The subsiding of my sex drive, however, has not decreased my interest in The Guy in the slightest--leading me to believe that my attraction to him is not just the hormones and that, for better or for worse, I do actually like him. We had a late night text message conversation last night, and the fact that I've read over it a few times and can't help grinning while I do so also points in that direction.

Yep. I think I'm in trouble.

Thursday, March 25, 2010

Stalemate

Day Three of Self-Injected Hormones: Still horny, though perhaps not as blindingly as before. Plagued by insomnia--again, not unusual for me, but definitely intensified. Maybe a tiny bit crampy from time to time, but nothing unbearable. Giving myself injections has turned out to be far less traumatic than I thought it would be. I was given the option of taking them in the thigh, and I quite literally can't even feel it. Definite WIN.

As to my personal life, I've seen The Guy (No, I really couldn't come up with a better nickname than that. I tried.) twice since the evening that I mauled him. Both times we were at rehearsal, and both times he has been cut before I was, thus thwarting my schemes to get him alone somewhere off theatre property--be it only the subway--in order to more objectively evaluate the situation. I have tried, and apparently failed, to indicate that I would enjoy doing just that. My subtler hints have gone unnoticed, and the one whopping LARGE hint--namely kissing him in a not-at-all-subtle fashion, right after saying something akin to "I'm far more attracted to you than I should be"--has not since been addressed.

It feels like the level of flirtation has escalated, but it's difficult for me to say when all of it is taking place in front of the rest of the cast--one of whom is aware of the events of the previous evening, having been in my inebriated company immediately thereafter. (If you think I have no filter in my blog, you should see me when I'm drunk.) The one significant change I can note is that, when he is supposed to kiss me on stage, he actually does so now, whereas before he'd been faking it. That may, or may not, be something.

In other words... I haven't got a frakking clue what is going on, and short of dragging him into the dressing room, locking the door, and having my way with him (or what way I can have under current restrictions), I'm not sure if or when I'll ever figure it out.

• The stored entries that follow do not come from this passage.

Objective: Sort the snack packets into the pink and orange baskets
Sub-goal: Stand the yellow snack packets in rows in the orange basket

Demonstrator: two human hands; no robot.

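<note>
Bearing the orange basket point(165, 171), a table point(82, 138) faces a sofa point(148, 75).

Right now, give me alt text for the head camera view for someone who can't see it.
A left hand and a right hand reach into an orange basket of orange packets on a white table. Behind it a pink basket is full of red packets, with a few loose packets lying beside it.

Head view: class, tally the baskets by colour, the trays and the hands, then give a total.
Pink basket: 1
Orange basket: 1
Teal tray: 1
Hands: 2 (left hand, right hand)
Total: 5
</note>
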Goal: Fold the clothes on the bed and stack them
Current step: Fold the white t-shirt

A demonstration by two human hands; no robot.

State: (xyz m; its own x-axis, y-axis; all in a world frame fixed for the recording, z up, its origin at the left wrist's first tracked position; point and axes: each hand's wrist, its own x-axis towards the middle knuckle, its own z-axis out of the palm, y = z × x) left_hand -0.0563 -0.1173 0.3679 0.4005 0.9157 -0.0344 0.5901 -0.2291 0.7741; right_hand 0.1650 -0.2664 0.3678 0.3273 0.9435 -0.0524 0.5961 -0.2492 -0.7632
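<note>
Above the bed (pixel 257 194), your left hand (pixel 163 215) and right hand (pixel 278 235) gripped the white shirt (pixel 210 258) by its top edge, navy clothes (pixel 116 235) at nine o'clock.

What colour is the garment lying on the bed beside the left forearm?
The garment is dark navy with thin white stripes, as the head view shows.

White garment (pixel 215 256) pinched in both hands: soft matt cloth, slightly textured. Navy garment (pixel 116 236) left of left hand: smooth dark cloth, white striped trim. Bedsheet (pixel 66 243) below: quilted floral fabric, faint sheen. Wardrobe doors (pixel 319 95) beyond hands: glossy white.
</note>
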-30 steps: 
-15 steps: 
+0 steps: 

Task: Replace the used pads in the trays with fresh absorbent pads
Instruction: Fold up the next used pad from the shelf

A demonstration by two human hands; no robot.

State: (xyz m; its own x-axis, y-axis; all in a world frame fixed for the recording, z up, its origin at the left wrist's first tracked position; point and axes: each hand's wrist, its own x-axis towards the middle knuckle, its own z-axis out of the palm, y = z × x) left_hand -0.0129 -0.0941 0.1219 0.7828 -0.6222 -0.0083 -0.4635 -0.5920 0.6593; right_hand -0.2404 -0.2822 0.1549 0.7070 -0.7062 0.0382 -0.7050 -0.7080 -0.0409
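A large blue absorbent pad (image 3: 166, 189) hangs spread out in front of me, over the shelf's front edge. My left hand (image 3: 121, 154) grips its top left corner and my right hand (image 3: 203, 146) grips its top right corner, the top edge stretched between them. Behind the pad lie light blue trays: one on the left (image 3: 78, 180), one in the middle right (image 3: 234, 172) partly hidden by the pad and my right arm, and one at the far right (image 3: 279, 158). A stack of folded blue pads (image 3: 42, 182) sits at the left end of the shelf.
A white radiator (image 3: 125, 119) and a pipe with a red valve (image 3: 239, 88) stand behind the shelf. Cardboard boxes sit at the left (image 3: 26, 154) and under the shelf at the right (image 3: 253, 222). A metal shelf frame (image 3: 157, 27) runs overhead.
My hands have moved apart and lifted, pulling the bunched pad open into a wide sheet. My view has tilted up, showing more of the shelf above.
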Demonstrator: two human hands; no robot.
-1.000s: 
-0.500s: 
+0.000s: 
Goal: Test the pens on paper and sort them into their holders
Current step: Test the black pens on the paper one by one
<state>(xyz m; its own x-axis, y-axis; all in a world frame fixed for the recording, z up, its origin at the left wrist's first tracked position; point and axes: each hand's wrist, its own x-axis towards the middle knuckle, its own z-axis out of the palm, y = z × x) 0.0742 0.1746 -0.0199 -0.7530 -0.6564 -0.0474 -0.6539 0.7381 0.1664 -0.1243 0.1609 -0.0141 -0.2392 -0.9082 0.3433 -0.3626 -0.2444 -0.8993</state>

Not that I'm not enjoying myself along the way mind you. Flirting is fun. Cute boys are fun. Feeling slightly jittery around someone new is fun.

But by now you've all become at least mildly acquainted with my Crazy, and these hormones are not making her any easier to keep under control.

Right now, The Happy, Sane Froggy Who Just Enjoys the Moment is at a stalemate with the Crazy... but when that Stalemate becomes a Checkmate, well... I just don't know who's going to win.

Monday, March 22, 2010

Stuff and Foolishness

There is simultaneously a lot and very little going on in my life these days.

I've started rehearsing for another show, which is taking up the majority of my free time, and much to my delight it is shaping up to be really great. I think I'll actually enjoy the curtain call this time around, unlike the last show where I just wanted to escape the stage, and my scene partner, as quickly as possible. Also unlike the last show, this time around I actually find the men I'm sharing the stage with--gasp!--attractive... one of them more than is probably good for me, but more on that in a minute.

The other news is that, after more than a year of waiting, I have finally begun my egg donation cycle! I took the stop-you-from-ovulating hormone shot a few weeks ago, and tomorrow I start the daily produce-lots-of-eggs hormones (giving myself shots--fun!). Thus far the only side effect I think I've noticed is being, well, exceptionally horny.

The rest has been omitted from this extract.